One habit that is worth starting, if you do not do it already, is keeping a work diary of daily events for your work day. This is not just for human rights violations, but also for anything else that happens during the day. It can be helpful if any other events occur that you might be asked about.
4. Learn Your Prison System
The laws that regulate prison systems are different in each state. Federal prisons also have their own set of regulations under which they operate. You can find out about the laws that regulate your prison system by looking at your state website, generally under a tab titled “Corrections Department” or a similar title.
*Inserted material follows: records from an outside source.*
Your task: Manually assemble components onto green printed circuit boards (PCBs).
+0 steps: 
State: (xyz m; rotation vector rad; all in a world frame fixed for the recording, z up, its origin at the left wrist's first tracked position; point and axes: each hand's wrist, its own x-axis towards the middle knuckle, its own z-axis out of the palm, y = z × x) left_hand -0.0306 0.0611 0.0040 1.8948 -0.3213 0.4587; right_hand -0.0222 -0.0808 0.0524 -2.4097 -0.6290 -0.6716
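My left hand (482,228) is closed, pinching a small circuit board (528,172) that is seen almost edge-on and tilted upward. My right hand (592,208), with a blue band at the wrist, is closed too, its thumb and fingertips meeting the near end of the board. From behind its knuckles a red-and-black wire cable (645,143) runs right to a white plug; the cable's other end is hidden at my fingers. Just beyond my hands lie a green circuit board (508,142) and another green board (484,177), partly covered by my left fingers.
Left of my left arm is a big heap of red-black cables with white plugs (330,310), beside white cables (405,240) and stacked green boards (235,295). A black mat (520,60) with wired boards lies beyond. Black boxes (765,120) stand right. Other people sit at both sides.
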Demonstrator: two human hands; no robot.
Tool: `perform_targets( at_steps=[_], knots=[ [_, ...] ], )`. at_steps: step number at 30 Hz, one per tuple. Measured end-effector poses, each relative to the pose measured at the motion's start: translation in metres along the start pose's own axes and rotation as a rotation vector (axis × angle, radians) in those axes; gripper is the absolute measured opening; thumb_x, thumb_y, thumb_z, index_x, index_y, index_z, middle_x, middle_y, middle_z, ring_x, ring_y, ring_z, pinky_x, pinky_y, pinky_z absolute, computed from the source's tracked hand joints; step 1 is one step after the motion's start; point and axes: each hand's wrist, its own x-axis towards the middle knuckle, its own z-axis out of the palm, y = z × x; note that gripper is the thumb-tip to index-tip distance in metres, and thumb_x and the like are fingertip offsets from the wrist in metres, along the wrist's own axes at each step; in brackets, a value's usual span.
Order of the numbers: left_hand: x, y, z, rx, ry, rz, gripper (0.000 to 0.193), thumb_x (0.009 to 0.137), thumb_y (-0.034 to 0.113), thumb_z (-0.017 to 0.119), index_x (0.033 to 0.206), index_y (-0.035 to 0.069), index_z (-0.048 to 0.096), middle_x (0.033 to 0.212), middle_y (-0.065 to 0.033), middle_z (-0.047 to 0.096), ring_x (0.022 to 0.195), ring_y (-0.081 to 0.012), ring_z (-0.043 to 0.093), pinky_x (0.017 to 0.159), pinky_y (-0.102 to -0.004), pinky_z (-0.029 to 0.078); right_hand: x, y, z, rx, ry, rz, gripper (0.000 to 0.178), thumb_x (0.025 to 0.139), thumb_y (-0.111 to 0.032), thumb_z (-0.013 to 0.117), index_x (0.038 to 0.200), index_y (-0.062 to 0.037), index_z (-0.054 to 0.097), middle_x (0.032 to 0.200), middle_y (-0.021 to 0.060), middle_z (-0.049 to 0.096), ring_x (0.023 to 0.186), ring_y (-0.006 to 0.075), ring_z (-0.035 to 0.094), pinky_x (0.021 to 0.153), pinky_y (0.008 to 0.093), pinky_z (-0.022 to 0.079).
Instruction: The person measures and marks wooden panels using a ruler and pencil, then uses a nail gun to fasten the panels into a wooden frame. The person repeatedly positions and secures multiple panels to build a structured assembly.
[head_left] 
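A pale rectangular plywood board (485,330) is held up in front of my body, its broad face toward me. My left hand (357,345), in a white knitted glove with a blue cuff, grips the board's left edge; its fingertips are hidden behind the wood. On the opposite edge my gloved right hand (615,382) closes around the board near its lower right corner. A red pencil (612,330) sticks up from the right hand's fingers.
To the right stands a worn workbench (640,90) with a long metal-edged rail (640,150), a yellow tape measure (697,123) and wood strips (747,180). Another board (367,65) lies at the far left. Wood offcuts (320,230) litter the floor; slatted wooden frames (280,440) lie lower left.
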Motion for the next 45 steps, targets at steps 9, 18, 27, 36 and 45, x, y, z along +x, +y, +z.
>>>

Additionally, the rules for juvenile detention centers, county jails, state prisons and federal prisons fall under different rules. If you are working in the federal prison system, you will need to search for federal rules on the Bureau of Prisons (BOP) website. The BOP website is designed with several sections, including PDF files related to federal inmates. The information about general rules and regulations is in a section titled “BOP Policies.”
In addition to learning about the official rules and regulations of your facility, you also need to learn about the unsaid culture. Talk to other staff members, including individuals who are outside of your own department. Getting to know and be part of the culture can make a difference in determining the reputations of your coworkers and who you should be aware of as a potential ally or potential habitual human rights abuser. Being aware of your work culture can also help you understand how closely workers follow established rules and regulations or how loosely those regulations are followed.
5. Know How to Report
Each division of the corrections system has a different reporting system. How and when you make a report can also be determined by the culture of your facility. When you are employed, you should receive a handbook that outlines reporting procedures. When possible, follow those rules. However, in some cases, it is not possible to follow established reporting, because there is an internal culture that endorses of human rights violations. When this is the case, you may need to report directly to the state or federal Bureau of Prisons.
If and when you decide to make a report, it is important that you present detailed information in your report. In your report, you need to be able to disclose the names of the violators, the violation in detail, the date and time of the violation and the name of the inmate who was targeted.
Ultimately, human rights violations come to light by diligent advocates who document what they see and are willing to take the steps to report what they witness. There are many, many violations that occur in prison facilities that are never witnessed and never reported. What can seem like a minor violation can be the precursor to even more violent or life threatening events. It is important to be aware, observe and document violations whenever possible.
Marigold M. Groot is a retired Psychologist and Marriage & Family Therapist. She holds graduate degrees in Counseling Psychology and Clinical Psychology. She has worked extensively with the California Criminal Justice system, including youth detention centers, county jails and state correctional facilities. She has also worked with the US Veterans Administration and California’s Victim/Witness program.
As a strong advocate for human rights, Ms Groot has participated with efforts to stop human sex trafficking, participates in efforts to stop hunger in her local community, participates in monitoring elder care and hospital treatment of mental health patients, and is an advocate for protection of domestic violence victims.